Yang kedua menurut Abdullah, ada indikasi yang bertentangan dengan nilai – nilai yang terkandung dalam Pancasila maupun undang -undang dasar 1945, yang ketiga menurut pandangannya bahwa undang – undang omni bus pada cluster ketenagakerjaan Bab IV, sebetulnya ada ketidaklaziman karena undang – undang ketenagakerjaan pada hakekatnya undang-undang yang bersifat perlindungan.
“Tetapi dijadikan satu tentang perijinan, pembebasan lahan, dan investasi dan lain – lain,” kata Abdullah.
Atas dasar itu ungkap Ketum FSP KEP SPSI, bahwa hasil kajiannya dari tim kajian menyatakan layak untuk diadakan JR ke Mahkamah Konstitusi, oleh karena itu diterangkan Abdullah telah menyerahkan 14 box container ke MK.
Yang kedua, pemohonannya tercatat sebanyak 650, pemohonnya tersebar dari sabang sampai merauke. Temen – temen pekerja dari elemen masyarakat tingkat bahwa, tingkat menengah, sampai tingkat atas. “Baik dari unsur serikat buruh maupun dari elemen masyarakat lain yang tergabung dalam Gekanas itu,” terangnya.
Sedangkan kuasa hukumnya kata Ketum FSP KEP SPSI, sedikitnya 16 advokat dalam rangka gugatan hari ini, oleh sebab itu melalui gugatan ini bisa secepatnya disidangkan dan mengharapkan Mahkamah Konstitusi untuk menyidangkan dalam waktu segera. “Mudah-mudahan dalam cluster ketenagakerjaan bisa dibenahi sesuai dengan nilai – nilai keadilan yang ada di Indonesia,’ tandasnya.

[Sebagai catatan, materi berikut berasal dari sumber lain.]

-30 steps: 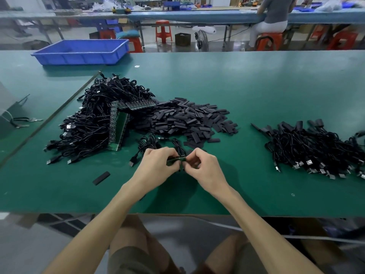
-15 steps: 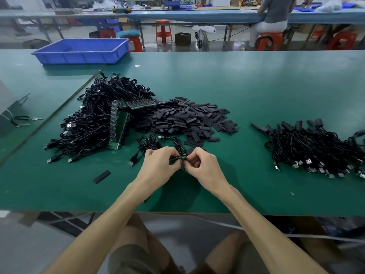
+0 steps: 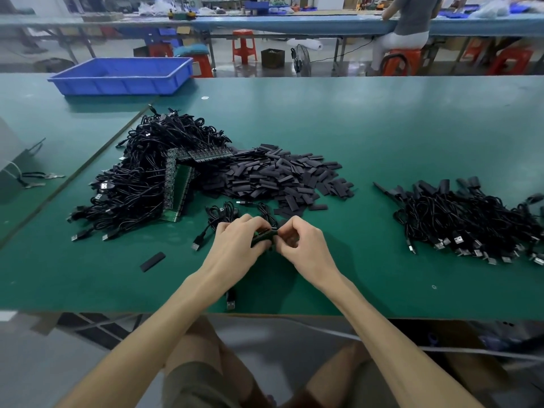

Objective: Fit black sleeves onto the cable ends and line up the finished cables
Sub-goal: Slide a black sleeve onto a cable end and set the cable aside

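While left hand [image 3: 235,247] and right hand [image 3: 307,245] grips pinched one cable end [image 3: 264,235], blue bin [image 3: 117,86] sat far-left on green surface [image 3: 382,128].

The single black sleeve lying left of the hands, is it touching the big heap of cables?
Apart. The head view shows bare green mat between the single black sleeve and the nearest plugs of the cable heap.
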The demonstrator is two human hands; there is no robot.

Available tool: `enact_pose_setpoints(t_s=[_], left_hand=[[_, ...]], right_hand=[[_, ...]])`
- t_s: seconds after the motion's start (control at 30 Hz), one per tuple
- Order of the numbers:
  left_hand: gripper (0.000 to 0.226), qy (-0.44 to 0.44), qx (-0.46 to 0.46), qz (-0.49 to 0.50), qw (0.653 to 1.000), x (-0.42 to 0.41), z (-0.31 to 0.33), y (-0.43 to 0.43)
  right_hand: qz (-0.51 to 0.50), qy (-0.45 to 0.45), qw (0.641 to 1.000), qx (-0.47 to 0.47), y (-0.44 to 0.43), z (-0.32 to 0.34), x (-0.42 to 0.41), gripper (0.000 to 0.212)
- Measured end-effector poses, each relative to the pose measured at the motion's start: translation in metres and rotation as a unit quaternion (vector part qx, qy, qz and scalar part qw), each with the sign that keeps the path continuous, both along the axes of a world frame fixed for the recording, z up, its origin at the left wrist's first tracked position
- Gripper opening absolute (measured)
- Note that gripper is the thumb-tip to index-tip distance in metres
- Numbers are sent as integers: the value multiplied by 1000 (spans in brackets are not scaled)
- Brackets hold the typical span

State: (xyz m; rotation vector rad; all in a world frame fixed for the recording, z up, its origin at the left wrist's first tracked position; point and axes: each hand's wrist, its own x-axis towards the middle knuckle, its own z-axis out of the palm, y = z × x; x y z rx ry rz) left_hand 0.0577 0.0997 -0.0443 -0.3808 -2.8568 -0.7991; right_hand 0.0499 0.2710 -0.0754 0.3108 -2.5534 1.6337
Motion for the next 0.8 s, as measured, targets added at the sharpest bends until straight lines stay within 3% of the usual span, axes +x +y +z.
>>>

Lebih lanjut perbedaan pendapat dengan pemerintah, menurut asumsi Ketum FSP KEP SPSI menyatakan bahwa dari persepektif pemerintah sah – sah saja bahwa ini ada sebelas cluster, dari sebelas cluster itu ada yang baik untuk kepentingan masyarakat dan bangsa Indonesia. “Tapi ada cluster yang merugikan yang salah satunya adalah pada cluster ketenagakerjaan dan ketenaga kelistrikan itu,” tegasnya.
Sedangkan untuk cluster lain, masih diungkapkan R. Abdullah, belum bisa melihat, namun menurutnya pemerintah memiliki spirit untuk membuat undang-undang untuk kebaikan bangsa, “Saya pikir hal yang normal itu dan wajar untuk kewajiban negara, tapi yang jelas dari 11 cluster itu diantaranya adalah cluster ketenagakerjaan dan ketenaga kelistrikan yang kita gugat yang kita anggap turun dibanding dengan undang – undang sebelumnya,” imbuhnya.
Oleh karena diajukannya JR ke MK, kata Abdullah tidak mungkin serta merta melakukan gugatan tanpa kajian, “Jadi Gekanas itu terdiri dari serikat buruh, akademisi dan peneliti termasuk LSM. Insya Allah kajiannya konfrehensif,” tuturnya.